■ Problem details ■
The reply must reproduce each line below exactly.

-- -- --

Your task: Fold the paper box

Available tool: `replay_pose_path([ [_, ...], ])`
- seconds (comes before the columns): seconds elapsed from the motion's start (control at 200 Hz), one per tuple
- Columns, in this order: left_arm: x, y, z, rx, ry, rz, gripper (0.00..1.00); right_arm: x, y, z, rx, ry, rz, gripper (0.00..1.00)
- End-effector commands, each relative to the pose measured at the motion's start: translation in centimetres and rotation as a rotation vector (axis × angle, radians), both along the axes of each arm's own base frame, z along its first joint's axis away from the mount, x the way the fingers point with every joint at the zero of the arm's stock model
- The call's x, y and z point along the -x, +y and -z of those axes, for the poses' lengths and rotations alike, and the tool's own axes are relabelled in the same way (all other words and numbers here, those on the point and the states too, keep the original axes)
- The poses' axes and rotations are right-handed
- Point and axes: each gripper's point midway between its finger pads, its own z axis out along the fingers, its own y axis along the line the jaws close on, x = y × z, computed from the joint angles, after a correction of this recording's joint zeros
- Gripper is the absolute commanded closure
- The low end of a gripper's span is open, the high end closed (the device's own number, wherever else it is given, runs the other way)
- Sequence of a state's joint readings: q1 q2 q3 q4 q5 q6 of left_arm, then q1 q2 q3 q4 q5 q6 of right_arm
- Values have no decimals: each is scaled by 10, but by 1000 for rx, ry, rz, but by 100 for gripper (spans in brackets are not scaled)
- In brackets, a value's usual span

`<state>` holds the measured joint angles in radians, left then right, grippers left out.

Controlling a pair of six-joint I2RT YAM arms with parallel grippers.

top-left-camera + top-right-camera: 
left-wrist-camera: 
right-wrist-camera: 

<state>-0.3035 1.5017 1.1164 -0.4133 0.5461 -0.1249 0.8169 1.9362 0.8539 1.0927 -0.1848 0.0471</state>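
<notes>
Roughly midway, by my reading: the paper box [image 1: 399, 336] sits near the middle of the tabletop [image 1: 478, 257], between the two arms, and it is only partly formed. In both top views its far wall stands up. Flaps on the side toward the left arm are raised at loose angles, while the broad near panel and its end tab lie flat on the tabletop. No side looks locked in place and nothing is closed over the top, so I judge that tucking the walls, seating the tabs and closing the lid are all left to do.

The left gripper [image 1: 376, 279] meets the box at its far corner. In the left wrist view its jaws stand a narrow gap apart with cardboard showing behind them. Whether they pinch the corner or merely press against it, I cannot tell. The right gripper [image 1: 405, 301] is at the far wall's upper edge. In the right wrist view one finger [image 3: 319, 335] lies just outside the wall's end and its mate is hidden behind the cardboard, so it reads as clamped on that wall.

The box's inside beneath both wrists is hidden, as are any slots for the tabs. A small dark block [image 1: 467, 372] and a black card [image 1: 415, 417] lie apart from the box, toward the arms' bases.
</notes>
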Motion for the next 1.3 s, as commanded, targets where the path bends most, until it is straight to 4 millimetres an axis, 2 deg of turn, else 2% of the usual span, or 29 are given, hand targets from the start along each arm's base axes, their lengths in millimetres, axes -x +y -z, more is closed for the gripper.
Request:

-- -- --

■ Answer below ■
Your task: Fold the paper box

Available tool: `replay_pose_path([ [_, ...], ])`
- seconds (comes before the columns): seconds elapsed from the motion's start (control at 200 Hz), one per tuple
- Columns, in this order: left_arm: x, y, z, rx, ry, rz, gripper (0.00..1.00); right_arm: x, y, z, rx, ry, rz, gripper (0.00..1.00)
- End-effector commands, each relative to the pose measured at the motion's start: translation in centimetres and rotation as a rotation vector (axis × angle, radians), both along the axes of each arm's own base frame, z along its first joint's axis away from the mount, x the way the fingers point with every joint at the zero of the arm's stock model
- The call's x, y and z point along the -x, +y and -z of those axes, for the poses' lengths and rotations alike, and the tool's own axes are relabelled in the same way (all other words and numbers here, those on the point and the states too, keep the original axes)
- The poses' axes and rotations are right-handed
- Point and axes: each gripper's point midway between its finger pads, its own z axis out along the fingers, its own y axis along the line the jaws close on, x = y × z, computed from the joint angles, after a correction of this recording's joint zeros
- Gripper is the absolute commanded closure
- The low end of a gripper's span is open, the high end closed (the device's own number, wherever else it is given, runs the other way)
- Sequence of a state's joint readings: q1 q2 q3 q4 q5 q6 of left_arm, then q1 q2 q3 q4 q5 q6 of right_arm
- Values have no decimals: each is scaled by 10, but by 1000 for rx, ry, rz, but by 100 for gripper (spans in brackets are not scaled)
- In brackets, a value's usual span

`<state>` holds the measured joint angles in radians, left then right, grippers left out.

Controlling a pair of six-joint I2RT YAM arms with parallel grippers.

top-left-camera + top-right-camera: 
left-wrist-camera: 
right-wrist-camera: 

<state>-0.3035 1.5017 1.1164 -0.4133 0.5461 -0.1249 0.8169 1.9362 0.8539 1.0927 -0.1848 0.0471</state>
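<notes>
Roughly midway, by my reading: the paper box [image 1: 399, 336] sits near the middle of the tabletop [image 1: 478, 257], between the two arms, and it is only partly formed. In both top views its far wall stands up. Flaps on the side toward the left arm are raised at loose angles, while the broad near panel and its end tab lie flat on the tabletop. No side looks locked in place and nothing is closed over the top, so I judge that tucking the walls, seating the tabs and closing the lid are all left to do.

The left gripper [image 1: 376, 279] meets the box at its far corner. In the left wrist view its jaws stand a narrow gap apart with cardboard showing behind them. Whether they pinch the corner or merely press against it, I cannot tell. The right gripper [image 1: 405, 301] is at the far wall's upper edge. In the right wrist view one finger [image 3: 319, 335] lies just outside the wall's end and its mate is hidden behind the cardboard, so it reads as clamped on that wall.

The box's inside beneath both wrists is hidden, as are any slots for the tabs. A small dark block [image 1: 467, 372] and a black card [image 1: 415, 417] lie apart from the box, toward the arms' bases.
</notes>
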Motion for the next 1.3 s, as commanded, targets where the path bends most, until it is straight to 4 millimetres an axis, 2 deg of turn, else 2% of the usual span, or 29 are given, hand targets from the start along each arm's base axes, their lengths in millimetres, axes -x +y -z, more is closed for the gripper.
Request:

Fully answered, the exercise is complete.